Noch vor Ende der Amtszeit des bisherigen Gesundheitsministers Karl Lauterbach (SPD) musste sich das Bundesgesundheitsministerium (BMG) zu einer pikanten Auffälligkeit bei der Auftragsvergabe rund um die elektronische Patientenakte (ePA) äußern. So sah sich das BMG mit der Frage konfrontiert, warum ausgerechnet das österreichische Unternehmen Rise mit der digitalen Umsetzung betraut wurde.
Am 29. April ließ Lauterbach noch schnell die ePA bundesweit ausrollen, bevor das Ende seiner Amtszeit den Start womöglich noch verzögert hätte. Rise ist hier maßgeblich beteiligt gewesen. Hinter der Firma stehe der Wiener Geschäftsmann und IT-Professor Thomas Grechenig, heißt es in der Fragestellung. „Dieser wiederum war langjähriger Projektpartner des von der deutschen Justiz gesuchten Ex-Wirecard-Managers Jan Marsalek.“
Der österreichische Inlandsgeheimdienst habe daher bereits die Zusammenarbeit mit Rise beendet, da man dessen Nähe zum Marsalek-Netzwerk nicht vertreten konnte. Den Fragesteller hätte daher interessiert, „wieso das BMG nicht dem österreichischen Beispiel gefolgt ist, dies gerade auch in einem so hochsensiblen Bereich wie der ePA“.
Rise habe keinesfalls die ePA „vollständig digital umgesetzt“, stellte das BMG erst einmal klar. „Richtig ist: Rise ist an der Entwicklung der elektronischen Patientenakte nicht beteiligt gewesen. Das war Aufgabe der Gematik, die dafür die Spezifikation entwickelt hat. Rise ist aber Teil eines Konsortiums, was im Rahmen einer Ausschreibung von einigen Krankenkassen den Zuschlag zur Umsetzung der ePA gemäß der Spezifikation der Gematik erhalten hat.“
Bereitgestellt werde die ePA hingegen von den Krankenkassen, die wiederum Auftragsverarbeiter beauftragen dürften. „Diese Entscheidung obliegt allein der jeweiligen Krankenkasse.“
Bereits vor einem Jahr wurde dies im Rahmen einer Kleinen Anfrage von BSW-Abgeordneten gefragt, das BMG wiederholte daher seine Antwort: „Die Sicherheit der mit Beteiligung von Herr Prof. G. und seiner Mitarbeitenden entwickelten Softwareprodukte für Projekte der Telematikinfrastruktur war beziehungsweise ist zu jeder Zeit transparent für die Gematik und das Bundesamt für Sicherheit in der Informationstechnik nachvollziehbar.“ Die Komponente durchlaufen entsprechende Sicherheitsüberprüfungen oder -zertifizierungen, so das BMG weiter, diese stünden zum Teil quelloffen zur Verfügung.

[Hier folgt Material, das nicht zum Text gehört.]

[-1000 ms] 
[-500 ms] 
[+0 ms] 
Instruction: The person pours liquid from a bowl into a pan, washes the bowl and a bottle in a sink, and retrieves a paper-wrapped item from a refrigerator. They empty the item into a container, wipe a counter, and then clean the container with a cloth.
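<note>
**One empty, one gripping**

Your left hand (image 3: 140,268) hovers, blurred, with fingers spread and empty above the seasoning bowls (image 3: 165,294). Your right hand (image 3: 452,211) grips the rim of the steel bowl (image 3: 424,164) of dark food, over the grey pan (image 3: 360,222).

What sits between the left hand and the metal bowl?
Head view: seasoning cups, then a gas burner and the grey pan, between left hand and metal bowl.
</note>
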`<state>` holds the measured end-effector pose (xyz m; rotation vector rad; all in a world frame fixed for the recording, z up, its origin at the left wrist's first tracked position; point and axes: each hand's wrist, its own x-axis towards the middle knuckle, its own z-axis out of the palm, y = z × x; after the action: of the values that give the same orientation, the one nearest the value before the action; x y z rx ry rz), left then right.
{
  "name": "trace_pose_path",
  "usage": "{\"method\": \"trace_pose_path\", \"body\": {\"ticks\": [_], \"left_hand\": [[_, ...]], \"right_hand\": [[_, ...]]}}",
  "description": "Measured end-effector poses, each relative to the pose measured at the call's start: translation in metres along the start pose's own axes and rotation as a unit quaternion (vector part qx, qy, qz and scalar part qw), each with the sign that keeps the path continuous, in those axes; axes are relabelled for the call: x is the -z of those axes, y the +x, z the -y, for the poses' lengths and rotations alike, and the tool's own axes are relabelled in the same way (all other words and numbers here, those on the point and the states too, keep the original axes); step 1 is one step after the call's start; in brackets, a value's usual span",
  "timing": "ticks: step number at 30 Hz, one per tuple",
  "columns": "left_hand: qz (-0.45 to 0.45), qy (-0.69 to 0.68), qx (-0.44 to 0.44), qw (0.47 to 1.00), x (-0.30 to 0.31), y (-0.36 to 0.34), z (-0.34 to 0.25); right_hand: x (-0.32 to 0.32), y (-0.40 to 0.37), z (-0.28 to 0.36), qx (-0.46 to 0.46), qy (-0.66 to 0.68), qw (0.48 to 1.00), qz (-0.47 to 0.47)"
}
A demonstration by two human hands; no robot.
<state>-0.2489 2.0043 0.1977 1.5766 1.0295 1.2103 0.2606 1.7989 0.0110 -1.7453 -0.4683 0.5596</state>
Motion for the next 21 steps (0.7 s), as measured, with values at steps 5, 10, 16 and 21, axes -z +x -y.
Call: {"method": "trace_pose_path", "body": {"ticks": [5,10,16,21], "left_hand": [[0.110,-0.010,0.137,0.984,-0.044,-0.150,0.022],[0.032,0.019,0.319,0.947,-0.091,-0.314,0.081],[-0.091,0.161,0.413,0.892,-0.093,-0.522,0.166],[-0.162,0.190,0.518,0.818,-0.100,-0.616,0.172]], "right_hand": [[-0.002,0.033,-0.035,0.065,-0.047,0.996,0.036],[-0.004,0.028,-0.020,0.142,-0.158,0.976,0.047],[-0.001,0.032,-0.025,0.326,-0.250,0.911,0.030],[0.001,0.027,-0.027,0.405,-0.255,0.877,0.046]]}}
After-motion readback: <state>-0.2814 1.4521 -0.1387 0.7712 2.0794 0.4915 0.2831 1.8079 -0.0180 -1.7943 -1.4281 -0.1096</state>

Bereits Ende 2022 habe die Gematik anlässlich der Wirecard-Medienberichte die Geschäftsbeziehungen hinterfragt. „Dabei stellte sich heraus, dass das Unternehmen mit Wirecard in der Vergangenheit ausschließlich im Bereich Payment-Software zusammengearbeitet hatte. Diese Geschäftsbeziehung endete bereits im Jahr 2017.“ Für die Gematik ergebe sich damit kein Anlass, an der Vertrauenswürdigkeit zu zweifeln und in die Zusammenarbeit mit Rise zu beenden, so die Aussage aus 2024.
Erwähnenswert in diesem Zusammenhang scheint aber eine Personalie: Björn Kalweit, zuvor Chief Operating Officer (COO) bei der Gematik, kündigte Mitte 2024 an, die Gematik nach mehr als zehn Jahren zu verlassen. Er wechselte zum IT-Dienstleister, der viele Aufträge der Gematik im Bereich der Telematikinfrastruktur (TI) ausführt und zu dieser Zeit gerade eine Verlängerung erhalten hat: Bei Rise ist er nun als Senior Manager tätig.